Muenjak Jarawadee, Thongrod Jutarat, Choodamdee Chanakan, Pongpanitanont Pongphan, Yingklang Manachai, Thanchomnang Tongjit, Laymanivong Sakhone, Janwan Penchom
Department of Medical Technology, School of Allied Health Sciences, Walailak University, Nakhon Si Thammarat, 80160, Thailand.
Health Sciences (International Program), College of Graduate Studies, Walailak University, Nakhon Si Thammarat, 80160, Thailand.
Sci Rep. 2025 Aug 4;15(1):28432. doi: 10.1038/s41598-025-14221-7.

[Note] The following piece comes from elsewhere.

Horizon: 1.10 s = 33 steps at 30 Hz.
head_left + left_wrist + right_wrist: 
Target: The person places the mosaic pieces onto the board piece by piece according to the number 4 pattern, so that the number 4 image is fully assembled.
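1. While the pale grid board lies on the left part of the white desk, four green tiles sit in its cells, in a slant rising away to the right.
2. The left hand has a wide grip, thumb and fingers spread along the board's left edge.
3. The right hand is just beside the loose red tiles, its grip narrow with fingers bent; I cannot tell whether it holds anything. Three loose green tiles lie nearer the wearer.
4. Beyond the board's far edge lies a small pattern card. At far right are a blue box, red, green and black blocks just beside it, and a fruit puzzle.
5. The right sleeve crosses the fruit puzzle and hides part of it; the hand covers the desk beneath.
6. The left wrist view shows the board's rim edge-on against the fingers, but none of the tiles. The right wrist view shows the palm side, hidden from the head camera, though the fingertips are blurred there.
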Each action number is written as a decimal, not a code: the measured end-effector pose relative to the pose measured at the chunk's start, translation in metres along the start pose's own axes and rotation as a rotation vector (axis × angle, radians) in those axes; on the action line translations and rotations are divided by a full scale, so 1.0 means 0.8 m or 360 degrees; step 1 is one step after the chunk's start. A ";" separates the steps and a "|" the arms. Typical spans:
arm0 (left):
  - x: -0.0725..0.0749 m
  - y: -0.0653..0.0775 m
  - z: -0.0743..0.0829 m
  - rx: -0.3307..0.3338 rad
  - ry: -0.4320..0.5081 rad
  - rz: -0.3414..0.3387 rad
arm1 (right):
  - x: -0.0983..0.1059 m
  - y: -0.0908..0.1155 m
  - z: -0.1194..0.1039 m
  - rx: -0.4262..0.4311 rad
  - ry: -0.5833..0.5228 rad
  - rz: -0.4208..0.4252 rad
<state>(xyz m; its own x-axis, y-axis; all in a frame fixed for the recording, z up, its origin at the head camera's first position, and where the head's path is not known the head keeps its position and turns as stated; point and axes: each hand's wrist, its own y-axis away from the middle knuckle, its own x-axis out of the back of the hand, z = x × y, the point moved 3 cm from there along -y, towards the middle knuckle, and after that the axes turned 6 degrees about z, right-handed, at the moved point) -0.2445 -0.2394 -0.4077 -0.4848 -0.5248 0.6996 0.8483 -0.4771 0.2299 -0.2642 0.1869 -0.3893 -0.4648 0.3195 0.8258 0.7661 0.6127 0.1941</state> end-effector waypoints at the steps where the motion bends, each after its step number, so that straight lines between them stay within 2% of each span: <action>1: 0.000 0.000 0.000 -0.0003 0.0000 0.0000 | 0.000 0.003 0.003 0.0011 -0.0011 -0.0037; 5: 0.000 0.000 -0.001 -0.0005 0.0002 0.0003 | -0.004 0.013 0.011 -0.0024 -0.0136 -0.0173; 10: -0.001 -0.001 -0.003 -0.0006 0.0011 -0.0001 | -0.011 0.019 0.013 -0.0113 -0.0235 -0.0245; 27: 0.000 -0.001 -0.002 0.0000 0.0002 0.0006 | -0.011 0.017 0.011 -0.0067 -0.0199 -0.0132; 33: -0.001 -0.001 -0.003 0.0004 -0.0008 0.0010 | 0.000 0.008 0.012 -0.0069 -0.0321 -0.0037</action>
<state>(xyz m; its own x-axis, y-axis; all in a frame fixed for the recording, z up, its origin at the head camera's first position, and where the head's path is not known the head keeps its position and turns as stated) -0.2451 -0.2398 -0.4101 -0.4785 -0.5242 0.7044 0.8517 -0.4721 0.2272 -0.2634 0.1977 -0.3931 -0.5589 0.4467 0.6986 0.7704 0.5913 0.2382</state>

Soil-transmitted helminth (STH) infections remain a significant public health concern in rural areas, often leading to nutritional and physical impairment, particularly in children. This study aimed to assess the prevalence and associated factors of STH infections among schoolchildren in Thasala District, Nakhon Si Thammarat Province, Thailand, and to develop a predictive model for identifying high-risk areas using satellite imagery data. A cross-sectional study was conducted with 319 primary schoolchildren from six sub-districts in Thasala District. Stool samples were analyzed for STH infections using the formalin ethyl acetate concentration technique (FECT) and agar plate culture (APC), while behavioral data were collected through questionnaires to identify key risk factors. We developed an innovative predictive model by integrating convolutional neural networks (CNNs) for land-use classification of satellite imagery with artificial neural networks (ANNs) following dimensionality reduction through principal component analysis (PCA). The STH infections were detected in 31 samples (9.72%), with higher prevalence in males (11.38%) than females (8.67%). Mono-infections predominated, with Trichuris trichiura (5.02%) and hookworm (3.49%) being the most frequent. Mixed infections accounted for 1.25%, primarily co-infections of hookworm with T. trichiura (0.94%) or Strongyloides stercoralis (0.31%). Not cutting nails was identified as a significant behavioral factor associated with STH infections (p = 0.047), while other behavioral factors showed no statistical significance. From the satellite imagery analysis, specific environmental features, particularly higher proportions of agricultural land and closer proximity to water bodies, were positively associated with elevated STH prevalence. The modelling approach generated spatial risk maps for STH infections, providing a cost-effective tool for identifying high-risk transmission zones. These findings highlight that STH infections persist among rural Thai schoolchildren, with poor hygiene practices as a contributing factor. Strengthening hygiene education, improving sanitation, and implementing targeted environmental interventions are essential for effective control.
土壤传播的蠕虫(STH)感染仍是农村地区一个重大的公共卫生问题,常常导致营养和身体损害,尤其是在儿童中。本研究旨在评估泰国那空是贪玛叻府塔沙拉区学童中STH感染的患病率及相关因素,并利用卫星图像数据建立一个识别高危地区的预测模型。对塔沙拉区六个分区的319名小学生进行了一项横断面研究。采用福尔马林乙酸乙酯浓缩技术(FECT)和琼脂平板培养(APC)对粪便样本进行STH感染分析,同时通过问卷调查收集行为数据以确定关键风险因素。我们通过将用于卫星图像土地利用分类的卷积神经网络(CNN)与经过主成分分析(PCA)降维后的人工神经网络(ANN)相结合,开发了一种创新的预测模型。在31个样本(9.72%)中检测到STH感染,男性患病率(11.38%)高于女性(8.67%)。单一感染占主导,其中鞭虫(5.02%)和钩虫(3.49%)最为常见。混合感染占1.25%,主要是钩虫与鞭虫的合并感染(0.94%)或粪类圆线虫感染(0.31%)。不剪指甲被确定为与STH感染相关的一个重要行为因素(p = 0.047),而其他行为因素无统计学意义。从卫星图像分析来看,特定的环境特征,特别是农业用地比例较高和更靠近水体,与STH患病率升高呈正相关。该建模方法生成了STH感染的空间风险地图,为识别高危传播区域提供了一种经济有效的工具。这些发现突出表明,泰国农村学童中STH感染依然存在,不良卫生习惯是一个促成因素。加强卫生教育、改善环境卫生并实施有针对性的环境干预措施对于有效防控至关重要。